**BRIEF**
Beneath this task are records; print exactly the stretch of them from the line with "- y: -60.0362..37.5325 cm" through the line with "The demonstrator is", both ends included.

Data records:
★ ★ ★ ★

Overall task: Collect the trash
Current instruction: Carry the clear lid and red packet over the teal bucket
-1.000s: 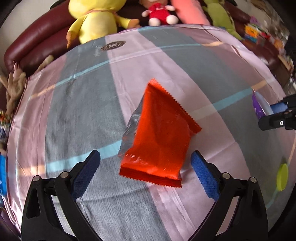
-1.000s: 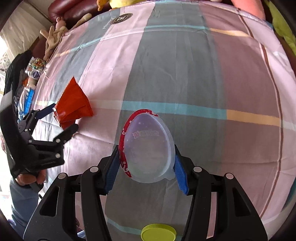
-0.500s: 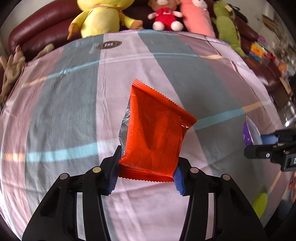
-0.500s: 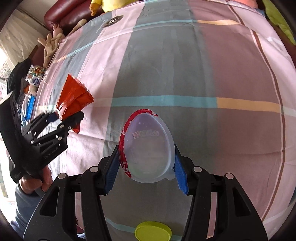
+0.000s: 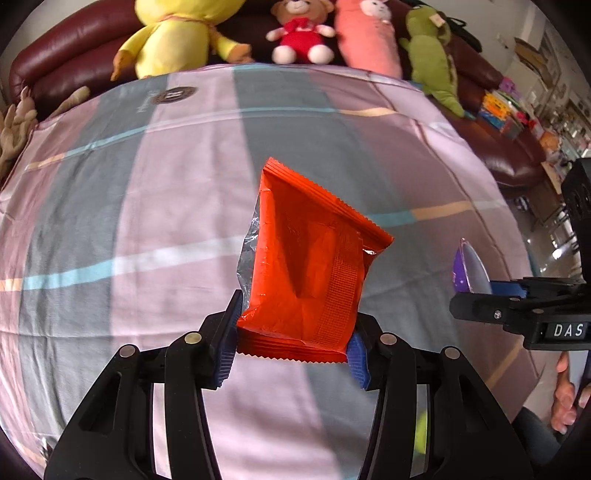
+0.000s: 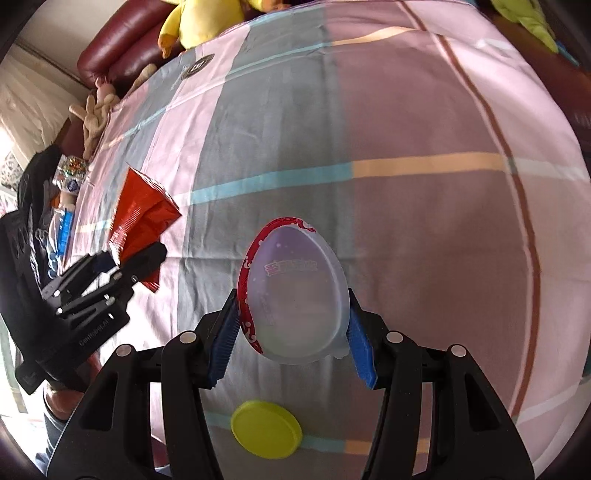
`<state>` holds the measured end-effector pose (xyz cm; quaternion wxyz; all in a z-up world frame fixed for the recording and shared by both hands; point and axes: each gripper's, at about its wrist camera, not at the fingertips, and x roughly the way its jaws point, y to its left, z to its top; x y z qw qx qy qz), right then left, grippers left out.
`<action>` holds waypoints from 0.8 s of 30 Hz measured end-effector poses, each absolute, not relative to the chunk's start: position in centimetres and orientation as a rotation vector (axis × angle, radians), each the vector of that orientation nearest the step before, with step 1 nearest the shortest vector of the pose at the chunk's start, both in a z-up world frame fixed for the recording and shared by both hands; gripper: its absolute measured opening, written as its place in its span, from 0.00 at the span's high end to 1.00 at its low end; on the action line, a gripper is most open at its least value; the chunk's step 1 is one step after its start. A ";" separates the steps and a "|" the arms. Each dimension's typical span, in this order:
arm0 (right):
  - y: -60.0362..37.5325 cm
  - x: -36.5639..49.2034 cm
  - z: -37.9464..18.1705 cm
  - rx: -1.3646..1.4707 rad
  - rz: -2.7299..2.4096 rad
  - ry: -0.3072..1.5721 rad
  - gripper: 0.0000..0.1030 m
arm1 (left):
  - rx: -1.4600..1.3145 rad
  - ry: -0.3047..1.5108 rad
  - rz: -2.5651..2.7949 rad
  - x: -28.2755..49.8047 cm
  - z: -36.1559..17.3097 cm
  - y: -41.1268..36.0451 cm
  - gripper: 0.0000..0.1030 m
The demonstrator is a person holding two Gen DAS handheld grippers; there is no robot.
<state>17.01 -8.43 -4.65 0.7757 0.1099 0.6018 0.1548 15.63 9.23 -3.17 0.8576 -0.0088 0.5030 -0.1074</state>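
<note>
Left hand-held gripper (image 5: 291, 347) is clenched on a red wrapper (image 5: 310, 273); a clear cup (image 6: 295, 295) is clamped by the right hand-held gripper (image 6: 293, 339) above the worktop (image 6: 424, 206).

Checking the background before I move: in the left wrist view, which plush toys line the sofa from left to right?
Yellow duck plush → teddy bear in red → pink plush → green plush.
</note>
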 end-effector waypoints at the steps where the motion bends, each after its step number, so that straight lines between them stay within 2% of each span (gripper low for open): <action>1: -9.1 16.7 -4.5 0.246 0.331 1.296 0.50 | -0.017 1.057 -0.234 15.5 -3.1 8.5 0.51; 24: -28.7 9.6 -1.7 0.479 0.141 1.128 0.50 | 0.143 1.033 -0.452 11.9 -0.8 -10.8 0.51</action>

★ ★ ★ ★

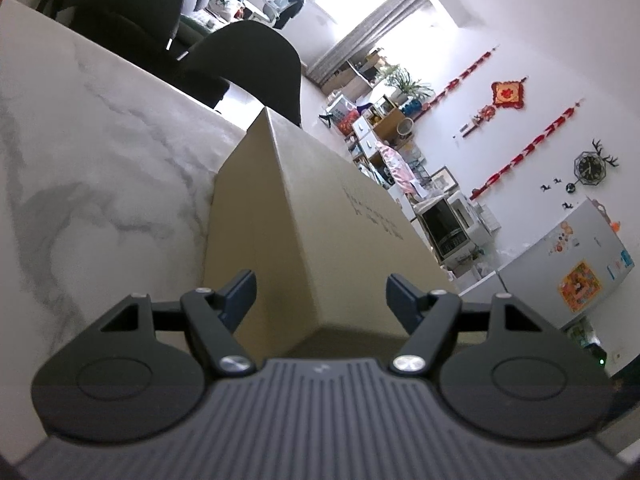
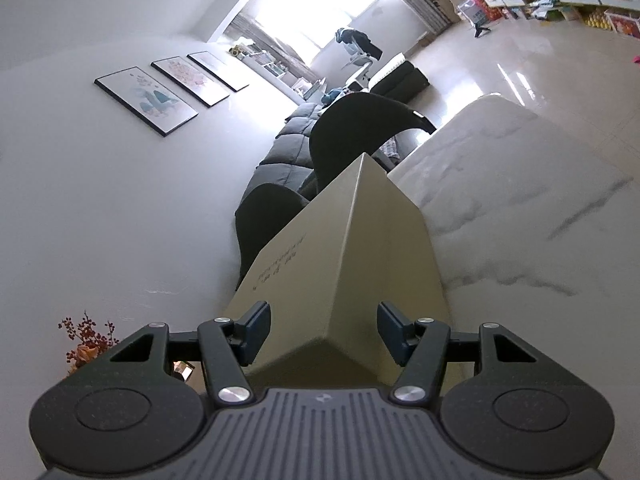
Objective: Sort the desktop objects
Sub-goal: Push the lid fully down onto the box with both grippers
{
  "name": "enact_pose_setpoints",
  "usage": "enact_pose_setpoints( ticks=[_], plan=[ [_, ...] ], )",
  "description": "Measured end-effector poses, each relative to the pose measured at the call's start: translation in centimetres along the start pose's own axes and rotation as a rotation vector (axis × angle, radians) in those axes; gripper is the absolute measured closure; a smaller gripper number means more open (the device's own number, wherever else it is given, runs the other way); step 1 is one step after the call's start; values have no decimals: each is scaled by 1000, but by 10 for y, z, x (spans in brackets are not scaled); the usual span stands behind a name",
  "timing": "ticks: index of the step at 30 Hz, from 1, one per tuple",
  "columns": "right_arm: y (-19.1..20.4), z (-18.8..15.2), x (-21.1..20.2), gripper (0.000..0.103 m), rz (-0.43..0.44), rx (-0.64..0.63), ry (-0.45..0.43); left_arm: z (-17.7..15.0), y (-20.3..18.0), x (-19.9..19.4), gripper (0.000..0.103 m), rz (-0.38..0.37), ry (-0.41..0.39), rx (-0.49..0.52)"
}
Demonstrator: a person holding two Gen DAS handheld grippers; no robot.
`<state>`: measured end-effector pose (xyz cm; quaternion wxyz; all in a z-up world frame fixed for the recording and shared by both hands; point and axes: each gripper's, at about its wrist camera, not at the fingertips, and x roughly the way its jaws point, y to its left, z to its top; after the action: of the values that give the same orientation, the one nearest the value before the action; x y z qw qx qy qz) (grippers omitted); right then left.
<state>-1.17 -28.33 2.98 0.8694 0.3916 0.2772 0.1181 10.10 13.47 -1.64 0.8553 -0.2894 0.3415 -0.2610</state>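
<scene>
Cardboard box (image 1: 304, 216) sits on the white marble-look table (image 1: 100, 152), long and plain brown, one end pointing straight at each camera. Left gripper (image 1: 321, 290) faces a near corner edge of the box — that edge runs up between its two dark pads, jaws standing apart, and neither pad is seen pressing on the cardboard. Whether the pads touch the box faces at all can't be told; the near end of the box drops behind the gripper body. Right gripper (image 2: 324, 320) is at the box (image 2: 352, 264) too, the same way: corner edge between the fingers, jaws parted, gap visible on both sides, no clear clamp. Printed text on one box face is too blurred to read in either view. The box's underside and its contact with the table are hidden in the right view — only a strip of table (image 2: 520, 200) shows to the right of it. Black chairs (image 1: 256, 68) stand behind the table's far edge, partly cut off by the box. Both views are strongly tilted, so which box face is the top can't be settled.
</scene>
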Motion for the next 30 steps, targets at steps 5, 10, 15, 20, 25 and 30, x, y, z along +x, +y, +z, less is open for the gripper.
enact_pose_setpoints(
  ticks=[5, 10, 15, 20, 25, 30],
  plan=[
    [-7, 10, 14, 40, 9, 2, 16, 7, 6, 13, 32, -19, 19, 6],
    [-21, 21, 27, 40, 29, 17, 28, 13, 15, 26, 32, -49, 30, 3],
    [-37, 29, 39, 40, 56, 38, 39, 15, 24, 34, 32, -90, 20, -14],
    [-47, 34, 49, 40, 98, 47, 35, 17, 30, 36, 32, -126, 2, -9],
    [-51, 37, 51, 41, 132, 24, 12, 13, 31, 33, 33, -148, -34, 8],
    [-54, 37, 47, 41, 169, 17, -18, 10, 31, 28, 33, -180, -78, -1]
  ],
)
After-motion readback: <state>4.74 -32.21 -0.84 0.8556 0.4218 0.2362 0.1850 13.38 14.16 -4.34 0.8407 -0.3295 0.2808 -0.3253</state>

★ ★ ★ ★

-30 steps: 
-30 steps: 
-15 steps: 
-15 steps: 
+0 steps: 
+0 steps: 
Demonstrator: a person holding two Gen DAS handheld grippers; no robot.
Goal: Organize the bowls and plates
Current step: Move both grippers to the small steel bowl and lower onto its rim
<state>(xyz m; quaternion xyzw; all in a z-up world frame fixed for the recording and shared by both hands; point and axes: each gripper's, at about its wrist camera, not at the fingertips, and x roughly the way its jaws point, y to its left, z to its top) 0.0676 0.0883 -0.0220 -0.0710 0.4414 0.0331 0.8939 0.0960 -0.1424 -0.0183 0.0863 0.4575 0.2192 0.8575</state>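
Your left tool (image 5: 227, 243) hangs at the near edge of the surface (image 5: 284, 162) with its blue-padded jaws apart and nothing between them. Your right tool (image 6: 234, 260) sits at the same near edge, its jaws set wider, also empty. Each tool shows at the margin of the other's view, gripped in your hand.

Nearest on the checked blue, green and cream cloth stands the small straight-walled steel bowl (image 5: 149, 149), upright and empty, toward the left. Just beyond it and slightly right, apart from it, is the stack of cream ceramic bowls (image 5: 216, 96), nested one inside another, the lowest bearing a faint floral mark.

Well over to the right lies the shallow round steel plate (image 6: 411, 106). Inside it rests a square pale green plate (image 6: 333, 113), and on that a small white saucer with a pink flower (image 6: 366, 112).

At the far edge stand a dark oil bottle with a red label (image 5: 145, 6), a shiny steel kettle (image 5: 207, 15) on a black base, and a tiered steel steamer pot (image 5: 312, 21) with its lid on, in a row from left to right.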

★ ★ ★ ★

**RESULT OF THE TASK**
  - y: -60.0362..37.5325 cm
  - x: -36.5639..49.2034 cm
  - z: -37.9464..18.1705 cm
  - rx: -1.3646..1.4707 rad
  - rz: -2.7299..2.4096 rad
  - ry: -0.3072..1.5721 rad
  - gripper: 0.0000..0.1030 m
arm1 (left):
  - rx: -1.4600..1.3145 rad
  - ry: -0.3047..1.5108 rad
  - rz: -2.5651..2.7949 rad
  - x: -28.2755..49.8047 cm
  - z: -36.1559..17.3097 cm
  - y: -41.1268..36.0451 cm
  - gripper: 0.0000..0.1030 m
The demonstrator is a person holding two Gen DAS handheld grippers; there is no robot.

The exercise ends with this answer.